2. Na presente hipótese, segundo informado pela instância ordinária, soberana na análise do conjunto fático-probatório dos autos, a notificação extrajudicial foi enviada ao endereço informado pelo ora agravante no contrato, contudo não foi exitosa em razão de mudança de endereço. Assinalou que, em virtude de infrutíferas tentativas de localização do devedor, procedeu-se com a intimação por edital, conforme a exigência da lei, tendo sido demonstrada nos autos a ciência inequívoca que o bem seria leiloado em outubro de 2019.
3. De acordo com a orientação do Superior Tribunal de Justiça, reverter a conclusão do colegiado estadual que atestou a ciência inequívoca da parte devedora da data do leilão extrajudicial, para acolher a pretensão recursal, demandaria o revolvimento do acervo fático-probatório dos autos, o que é vedado ante a natureza excepcional da via eleita, consoante enunciado da Súmula n. 7 do Superior Tribunal de Justiça.
4. Agravo interno improvido.”
(AgInt nos EDcl no AREsp n. 2.271.962/MT, relator Ministro Marco Aurélio Bellizze, Terceira Turma, julgado em 19/6/2023, DJe de 21/6/2023.)
“AGRAVO INTERNO NO AGRAVO EM RECURSO ESPECIAL. SÚMULA 182/STJ. NÃO INCIDÊNCIA. RECONSIDERAÇÃO DA DECISÃO DA PRESIDÊNCIA. ALIENAÇÃO FIDUCIÁRIA DE IMÓVEL. EXECUÇÃO EXTRAJUDICIAL. LEILÃO. INTIMAÇÃO DO DEVEDOR POR EDITAL. POSSIBILIDADE. AGRAVO INTERNO PROVIDO. RECURSO ESPECIAL DESPROVIDO.
1."É necessária a intimação pessoal do devedor acerca da data da realização do leilão extrajudicial, porém é válida a notificação por edital quando esgotados os meios para a notificação pessoal" (AgInt no AREsp 1422337/SP, Rel.

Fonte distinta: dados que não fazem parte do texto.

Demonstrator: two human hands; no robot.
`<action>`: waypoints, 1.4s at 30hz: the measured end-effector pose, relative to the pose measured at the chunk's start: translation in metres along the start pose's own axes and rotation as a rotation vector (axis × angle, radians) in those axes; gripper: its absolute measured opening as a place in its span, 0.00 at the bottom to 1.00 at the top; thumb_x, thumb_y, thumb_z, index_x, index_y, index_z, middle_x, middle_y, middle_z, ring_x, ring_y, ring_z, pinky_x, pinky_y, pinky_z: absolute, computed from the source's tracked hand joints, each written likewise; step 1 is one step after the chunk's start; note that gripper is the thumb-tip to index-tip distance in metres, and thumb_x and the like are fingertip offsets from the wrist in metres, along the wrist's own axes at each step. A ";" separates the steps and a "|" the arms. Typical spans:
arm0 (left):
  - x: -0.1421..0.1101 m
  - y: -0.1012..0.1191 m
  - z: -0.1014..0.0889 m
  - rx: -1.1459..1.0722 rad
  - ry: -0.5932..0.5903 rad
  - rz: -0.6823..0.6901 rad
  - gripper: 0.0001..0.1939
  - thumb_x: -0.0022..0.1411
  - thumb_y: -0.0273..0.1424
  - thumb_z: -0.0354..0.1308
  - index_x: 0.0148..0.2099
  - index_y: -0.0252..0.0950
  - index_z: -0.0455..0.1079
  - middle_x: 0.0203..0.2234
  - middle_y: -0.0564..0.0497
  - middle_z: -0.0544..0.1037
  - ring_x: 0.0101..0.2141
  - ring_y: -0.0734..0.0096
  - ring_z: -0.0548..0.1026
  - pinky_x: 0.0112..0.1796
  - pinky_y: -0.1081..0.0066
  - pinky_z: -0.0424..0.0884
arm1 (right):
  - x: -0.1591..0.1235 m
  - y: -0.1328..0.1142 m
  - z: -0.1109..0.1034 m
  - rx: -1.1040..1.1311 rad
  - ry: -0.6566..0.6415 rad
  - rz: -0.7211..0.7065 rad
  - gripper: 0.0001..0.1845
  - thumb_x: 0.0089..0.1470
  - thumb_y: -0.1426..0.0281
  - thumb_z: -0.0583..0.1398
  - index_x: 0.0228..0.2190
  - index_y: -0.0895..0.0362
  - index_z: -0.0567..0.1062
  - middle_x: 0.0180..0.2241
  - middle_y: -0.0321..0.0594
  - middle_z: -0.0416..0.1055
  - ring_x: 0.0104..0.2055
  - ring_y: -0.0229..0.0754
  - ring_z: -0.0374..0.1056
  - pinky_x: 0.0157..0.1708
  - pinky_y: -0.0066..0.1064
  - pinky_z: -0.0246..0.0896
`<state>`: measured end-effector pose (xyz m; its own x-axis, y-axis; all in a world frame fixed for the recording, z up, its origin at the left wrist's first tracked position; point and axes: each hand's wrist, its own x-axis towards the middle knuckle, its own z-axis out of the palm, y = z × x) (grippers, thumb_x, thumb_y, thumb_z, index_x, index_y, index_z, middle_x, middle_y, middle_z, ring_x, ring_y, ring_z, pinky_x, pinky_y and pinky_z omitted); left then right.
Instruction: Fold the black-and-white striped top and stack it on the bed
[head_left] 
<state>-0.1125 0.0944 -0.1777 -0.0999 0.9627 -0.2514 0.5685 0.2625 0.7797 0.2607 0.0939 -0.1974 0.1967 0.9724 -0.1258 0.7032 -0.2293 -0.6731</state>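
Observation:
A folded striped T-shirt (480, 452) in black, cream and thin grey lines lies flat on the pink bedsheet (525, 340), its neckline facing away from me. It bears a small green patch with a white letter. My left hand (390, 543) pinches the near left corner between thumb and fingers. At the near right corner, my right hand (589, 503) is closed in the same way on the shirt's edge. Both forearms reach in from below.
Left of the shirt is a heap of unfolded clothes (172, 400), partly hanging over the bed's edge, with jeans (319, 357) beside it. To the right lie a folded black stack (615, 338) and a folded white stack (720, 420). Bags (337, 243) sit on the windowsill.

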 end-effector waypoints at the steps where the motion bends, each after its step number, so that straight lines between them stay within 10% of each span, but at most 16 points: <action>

Ministro MARCO AURÉLIO BELLIZZE, TERCEIRA TURMA, julgado em 24/06/2019, DJe 27/06/2019, g.n.) 2. A modificação do entendimento lançado no v. acórdão recorrido acerca do esgotamento dos meios necessários e da publicação da notificação no jornal local demandaria o revolvimento de suporte fático-probatório dos autos, o que é inviável em sede de recurso especial, a teor do que dispõe a Súmula 7 deste Pretório.
3. Agravo interno provido para conhecer do agravo e negar provimento ao recurso especial.”
(AgInt no AREsp n. 1.782.140/GO, relator Ministro Raul Araújo, Quarta Turma, julgado em 17/10/2022, DJe de 21/10/2022.)
No caso concreto, o voto condutor do acórdão ora recorrido concluiu pela regularidade do procedimento, sendo certo que, para se modificar tais premissas seria necessário reexaminar o conjunto fático-probatório, o que, conforme visto, é vedado pelo teor da Súmula 7 do Superior Tribunal de Justiça.
Ante o exposto, inadmito o recurso especial, nos termos do art. 1.030, V do CPC.